AVS 50th International Symposium
    Surface Science Monday Sessions
       Session SS1-MoA

Paper SS1-MoA2
Defect-driven Photodesorption at UV and VUV Excimer Laser Wavelengths

Monday, November 3, 2003, 2:20 pm, Room 326

Session: Stimulated Processes at Surfaces
Presenter: L. Cramer, Washington State University
Authors: L. Cramer, Washington State University
S.C. Langford, Washington State University
J.T. Dickinson, Washington State University
Correspondent: Click to Email
The optical properties of single crystal calcium fluoride make it useful lens material for the ultraviolet to vacuum-ultraviolet region, including possible use at 157 nm (7.8 eV) for high resolution microlithography. Of concern is possible degradation of these properties with prolonged exposure to laser light. Both surface and bulk modification of the material are of interest. Our interest is to obtain fundamental understanding of laser induced emissions (e.g., ions, electrons, and neutrals) from insulators with wide bandgaps (CaF2 has a band gap of ~11.2 eV) and radiation induced surface/bulk modifications We report and compare the measured rates of laser desorption from cleaved surfaces of CaF2 of the observable ionic and neutral species at three excimer laser wavelengths: 157, 193, and 248 nm with pulse lengths ~20-30 ns. Mass selected time-of-flight techniques allows both species and kinetic energies to be determined. At laser fluences well below threshold for plume formation, only positive ions are observed. Ca+ is seen at all of the wavelengths; CaF+ is seen only at 157 nm. The Ca+ intensity vs. fluence shows essentially no dependence on wavelength. Ion energies show slight wavelength dependencies but all emissions are consistent with a multiple-photon electrostatic repulsion model.
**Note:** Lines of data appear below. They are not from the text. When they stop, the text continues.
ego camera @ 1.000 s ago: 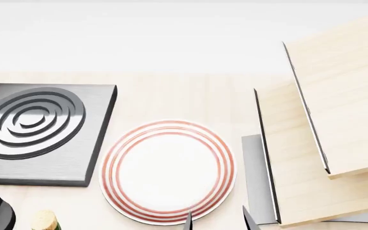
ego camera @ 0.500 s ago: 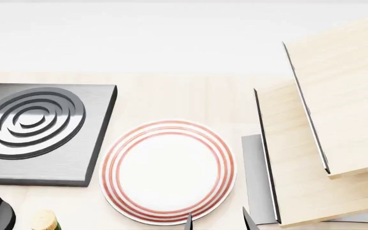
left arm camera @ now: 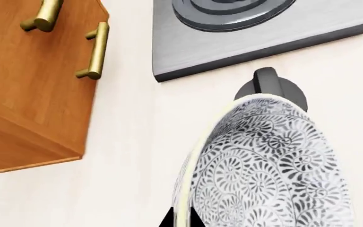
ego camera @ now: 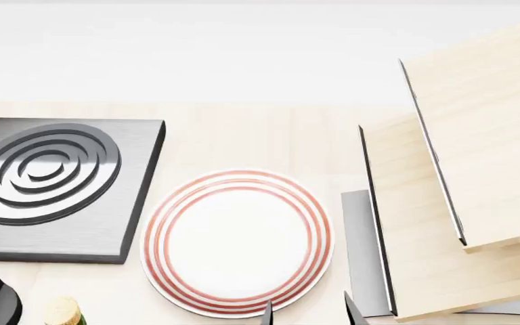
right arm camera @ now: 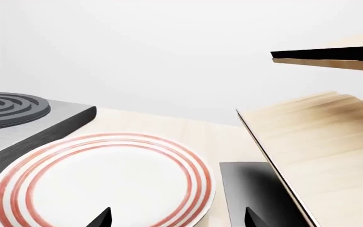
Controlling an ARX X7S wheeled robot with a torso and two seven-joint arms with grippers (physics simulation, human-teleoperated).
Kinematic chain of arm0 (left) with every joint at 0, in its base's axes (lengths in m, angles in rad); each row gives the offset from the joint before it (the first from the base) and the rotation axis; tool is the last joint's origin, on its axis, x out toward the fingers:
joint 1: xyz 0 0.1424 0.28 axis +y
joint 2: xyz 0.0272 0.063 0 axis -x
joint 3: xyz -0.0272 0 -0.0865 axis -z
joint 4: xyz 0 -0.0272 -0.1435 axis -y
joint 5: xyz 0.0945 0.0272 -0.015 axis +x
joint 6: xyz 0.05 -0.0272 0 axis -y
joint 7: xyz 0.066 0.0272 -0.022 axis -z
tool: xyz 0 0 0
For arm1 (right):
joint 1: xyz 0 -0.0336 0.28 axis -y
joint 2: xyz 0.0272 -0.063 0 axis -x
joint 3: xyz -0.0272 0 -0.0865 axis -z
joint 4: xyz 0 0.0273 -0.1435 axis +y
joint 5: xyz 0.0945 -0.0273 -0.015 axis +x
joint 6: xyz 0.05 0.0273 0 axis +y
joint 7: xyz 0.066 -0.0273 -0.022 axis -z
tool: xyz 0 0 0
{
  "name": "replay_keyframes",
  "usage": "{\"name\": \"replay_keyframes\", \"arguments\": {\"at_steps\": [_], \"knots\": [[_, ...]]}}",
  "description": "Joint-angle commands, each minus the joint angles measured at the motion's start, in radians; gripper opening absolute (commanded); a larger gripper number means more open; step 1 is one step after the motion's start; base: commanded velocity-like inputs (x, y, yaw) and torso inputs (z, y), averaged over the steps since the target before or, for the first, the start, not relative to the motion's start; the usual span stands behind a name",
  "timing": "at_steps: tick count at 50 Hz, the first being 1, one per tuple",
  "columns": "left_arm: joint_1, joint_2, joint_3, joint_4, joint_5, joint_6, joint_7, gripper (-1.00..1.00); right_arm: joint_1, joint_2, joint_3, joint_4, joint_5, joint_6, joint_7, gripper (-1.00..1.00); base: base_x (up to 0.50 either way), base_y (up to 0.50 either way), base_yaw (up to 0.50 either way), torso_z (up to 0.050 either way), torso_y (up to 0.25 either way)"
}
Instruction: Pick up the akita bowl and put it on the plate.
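Note:
In the left wrist view the akita bowl (left arm camera: 270,170), white with a dense grey-black floral pattern, fills the near part of the picture. Its pale rim runs between the two black tips of my left gripper (left arm camera: 183,220), which is shut on it. The bowl and the left gripper are out of the head view. The plate (ego camera: 237,244), white with thin red rings, lies flat on the pale counter with nothing on it. My right gripper (ego camera: 307,315) stands open at the plate's near right edge; the plate (right arm camera: 99,184) spreads before the right gripper (right arm camera: 177,220) in its wrist view.
A dark square stove burner (ego camera: 61,189) sits left of the plate, with a black knob (left arm camera: 270,85) near it. A brown cabinet (left arm camera: 30,80) with brass handles is beside the bowl. Pale wooden boards (ego camera: 477,169) over a grey slab (ego camera: 364,250) stand right of the plate.

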Motion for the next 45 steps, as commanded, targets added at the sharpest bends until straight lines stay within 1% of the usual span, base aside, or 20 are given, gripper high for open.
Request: {"name": "replay_keyframes", "arguments": {"at_steps": [1, 6, 12, 20, 29, 40, 45], "knots": [[-0.097, -0.033, -0.044, 0.078, -0.057, -0.090, -0.054, -1.00, 0.001, 0.003, -0.001, -0.005, 0.007, 0.001, 0.001, 1.00, 0.00, 0.00, 0.00, 0.000, 0.000], [-0.107, -0.039, -0.064, 0.091, -0.079, -0.110, -0.065, -1.00, 0.003, 0.001, -0.004, 0.002, 0.006, -0.006, 0.000, 1.00, 0.00, 0.00, 0.00, 0.000, 0.000], [-0.125, -0.051, -0.059, 0.086, -0.093, -0.103, -0.082, -1.00, 0.004, 0.001, -0.007, 0.002, 0.007, -0.004, 0.001, 1.00, 0.00, 0.00, 0.00, 0.000, 0.000], [-0.127, -0.065, -0.042, 0.052, -0.066, -0.041, -0.097, -1.00, 0.005, 0.001, -0.008, 0.009, 0.010, -0.010, 0.002, 1.00, 0.00, 0.00, 0.00, 0.000, 0.000], [-0.128, -0.076, -0.049, 0.049, -0.070, -0.024, -0.092, -1.00, 0.004, 0.003, -0.010, 0.003, 0.012, -0.007, 0.005, 1.00, 0.00, 0.00, 0.00, 0.000, 0.000], [-0.131, -0.101, -0.040, 0.019, -0.047, 0.038, -0.078, -1.00, 0.005, 0.000, -0.015, 0.026, 0.013, -0.023, 0.003, 1.00, 0.00, 0.00, 0.00, 0.000, 0.000], [-0.194, -0.122, -0.027, 0.047, -0.098, 0.000, -0.108, -1.00, 0.006, 0.001, -0.016, 0.027, 0.015, -0.026, 0.003, 1.00, 0.00, 0.00, 0.00, 0.000, 0.000]]}}
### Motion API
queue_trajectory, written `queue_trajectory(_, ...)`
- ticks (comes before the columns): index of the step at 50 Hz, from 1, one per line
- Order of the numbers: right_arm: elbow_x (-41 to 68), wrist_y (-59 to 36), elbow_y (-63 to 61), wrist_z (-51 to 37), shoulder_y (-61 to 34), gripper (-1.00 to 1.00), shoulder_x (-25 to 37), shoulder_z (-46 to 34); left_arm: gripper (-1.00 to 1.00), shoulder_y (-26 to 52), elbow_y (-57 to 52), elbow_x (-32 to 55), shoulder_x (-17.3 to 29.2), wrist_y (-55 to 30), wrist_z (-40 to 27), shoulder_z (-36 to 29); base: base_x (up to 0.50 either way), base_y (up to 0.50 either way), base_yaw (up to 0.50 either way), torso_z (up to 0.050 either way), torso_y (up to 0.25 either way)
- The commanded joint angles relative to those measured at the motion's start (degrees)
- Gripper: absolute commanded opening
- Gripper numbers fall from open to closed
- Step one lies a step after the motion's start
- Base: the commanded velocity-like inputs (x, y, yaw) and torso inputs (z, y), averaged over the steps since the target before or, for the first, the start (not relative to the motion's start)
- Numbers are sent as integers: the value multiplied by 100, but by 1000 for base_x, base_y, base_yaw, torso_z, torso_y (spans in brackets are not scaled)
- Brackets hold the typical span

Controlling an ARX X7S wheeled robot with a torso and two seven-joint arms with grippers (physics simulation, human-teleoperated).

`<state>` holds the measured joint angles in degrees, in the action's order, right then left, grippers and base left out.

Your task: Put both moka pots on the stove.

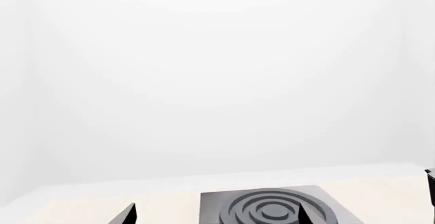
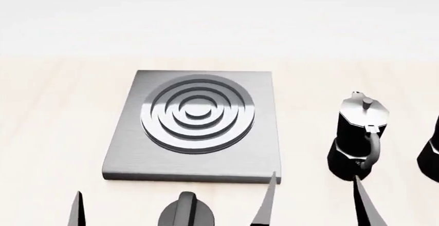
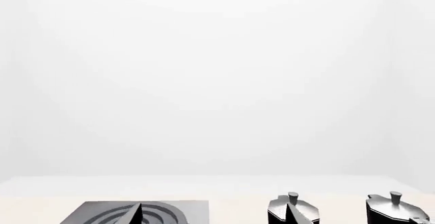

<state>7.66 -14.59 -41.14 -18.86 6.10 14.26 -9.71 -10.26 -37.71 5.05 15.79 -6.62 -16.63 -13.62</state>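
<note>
Head view shows both grippers spread open and empty, so the right gripper (image 2: 312, 198) should straddle the nearer moka pot (image 2: 357, 138), toward the worktop's right edge, squarely at its waist.

- A pale cream, faintly wood-toned tabletop (image 2: 55, 113) fills most of the head view, smooth and matte
- Its far edge meets a plain white backdrop (image 2: 219, 15) in a soft, blurred line
- Both wrist views show the same blank white wall (image 1: 217, 81) above the tabletop, with dim shading toward the corners
- Light is even and diffuse, with only soft, faint shadows on the surface
- No windows or other furniture are in view
</note>
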Motion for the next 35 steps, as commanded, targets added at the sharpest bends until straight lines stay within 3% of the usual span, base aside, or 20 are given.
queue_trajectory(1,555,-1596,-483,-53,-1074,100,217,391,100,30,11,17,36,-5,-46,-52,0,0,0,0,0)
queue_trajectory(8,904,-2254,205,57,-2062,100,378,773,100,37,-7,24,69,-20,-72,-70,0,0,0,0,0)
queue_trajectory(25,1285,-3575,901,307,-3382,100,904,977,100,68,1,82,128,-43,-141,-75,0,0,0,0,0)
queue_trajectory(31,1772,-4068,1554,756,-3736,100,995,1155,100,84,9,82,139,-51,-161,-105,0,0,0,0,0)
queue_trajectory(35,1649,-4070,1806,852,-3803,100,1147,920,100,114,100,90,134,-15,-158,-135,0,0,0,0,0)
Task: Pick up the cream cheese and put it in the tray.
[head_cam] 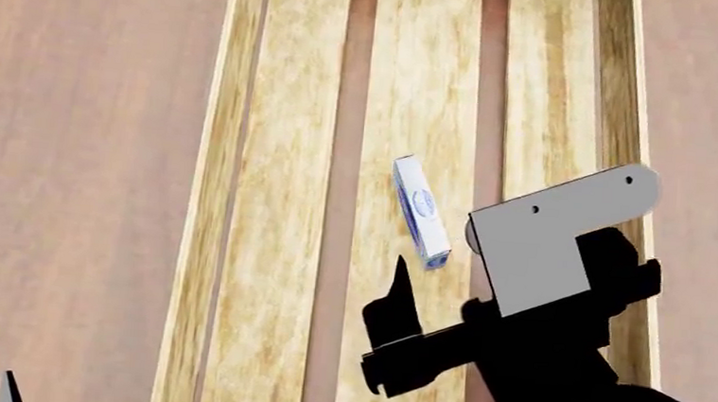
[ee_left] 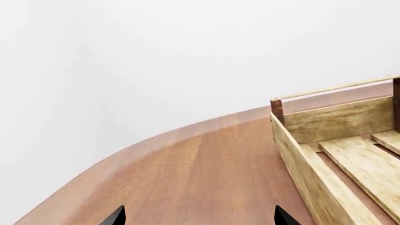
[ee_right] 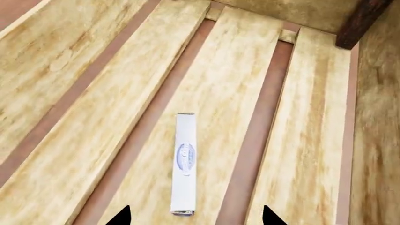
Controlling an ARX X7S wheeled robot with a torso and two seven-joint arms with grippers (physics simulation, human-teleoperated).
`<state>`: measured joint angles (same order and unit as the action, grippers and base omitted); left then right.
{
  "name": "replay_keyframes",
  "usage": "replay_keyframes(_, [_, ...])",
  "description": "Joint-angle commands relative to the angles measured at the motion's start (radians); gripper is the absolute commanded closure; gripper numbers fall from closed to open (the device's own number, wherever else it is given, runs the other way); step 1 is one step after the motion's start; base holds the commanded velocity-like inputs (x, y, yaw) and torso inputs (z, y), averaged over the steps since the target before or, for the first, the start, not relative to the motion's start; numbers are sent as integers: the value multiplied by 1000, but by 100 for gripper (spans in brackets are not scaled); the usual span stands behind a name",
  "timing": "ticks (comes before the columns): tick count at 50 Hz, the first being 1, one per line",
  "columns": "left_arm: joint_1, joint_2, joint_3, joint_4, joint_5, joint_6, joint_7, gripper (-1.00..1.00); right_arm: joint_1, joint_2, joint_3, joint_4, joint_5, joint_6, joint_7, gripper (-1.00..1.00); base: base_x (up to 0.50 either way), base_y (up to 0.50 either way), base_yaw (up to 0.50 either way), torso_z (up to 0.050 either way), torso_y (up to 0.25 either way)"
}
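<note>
Closest to where I stood was the left gripper [ee_left: 198, 219], just two dark fingertips poking up at the edge of the left wrist view, spread wide apart with nothing between them, hanging over the bare wooden table [ee_left: 187, 178] just beside the tray [ee_left: 293, 150]. Moving right, the tray's pale slats ran away from me with dark gaps between them, and the cream cheese [head_cam: 421, 210] was already sitting inside, standing on its thin edge on the middle slat, a bit skewed to the boards. Further right the right gripper [ee_right: 194, 216] hovered right over it, fingers parted and gripping nothing, the box clear of both tips. So I'd say the drop was basically done. As for handling, that box looked light and stiff, thin cardboard, probably a little slick on the printed faces, and perched on its edge like that it seemed ready to tip at a nudge. If anyone needed to grab it again, I'd pinch across the two broad faces near the middle, by the blue logo.
</note>
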<state>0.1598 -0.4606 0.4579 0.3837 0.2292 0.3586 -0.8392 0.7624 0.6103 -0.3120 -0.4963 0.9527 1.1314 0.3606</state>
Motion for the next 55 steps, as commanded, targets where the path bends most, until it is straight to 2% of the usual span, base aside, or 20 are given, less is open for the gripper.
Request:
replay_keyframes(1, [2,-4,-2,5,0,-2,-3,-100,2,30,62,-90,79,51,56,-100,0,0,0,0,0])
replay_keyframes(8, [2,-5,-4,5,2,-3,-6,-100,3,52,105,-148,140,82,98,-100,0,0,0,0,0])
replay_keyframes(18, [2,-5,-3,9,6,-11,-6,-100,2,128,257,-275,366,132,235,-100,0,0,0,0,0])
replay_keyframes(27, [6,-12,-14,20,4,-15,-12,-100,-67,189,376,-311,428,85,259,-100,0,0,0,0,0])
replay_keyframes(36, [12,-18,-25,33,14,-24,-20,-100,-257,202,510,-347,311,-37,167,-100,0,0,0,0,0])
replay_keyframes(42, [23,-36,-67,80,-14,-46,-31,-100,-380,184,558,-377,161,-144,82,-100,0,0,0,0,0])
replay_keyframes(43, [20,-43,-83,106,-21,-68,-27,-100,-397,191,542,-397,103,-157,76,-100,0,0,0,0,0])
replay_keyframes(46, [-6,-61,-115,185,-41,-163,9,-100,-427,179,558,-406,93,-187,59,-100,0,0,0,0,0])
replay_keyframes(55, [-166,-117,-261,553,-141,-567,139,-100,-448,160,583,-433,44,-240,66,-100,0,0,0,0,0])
Neutral emission is dominated by Ca0 and the neutral energy distributions correspond to thermal distributions at relatively high temperatures (> 2500 K). Finally, we report on the role of simultaneous keV electron irradiation co-focused on the laser spot. We observe substantial increases in the laser desorbed products which we contribute to the resulting halide vacancy formation (F-centers).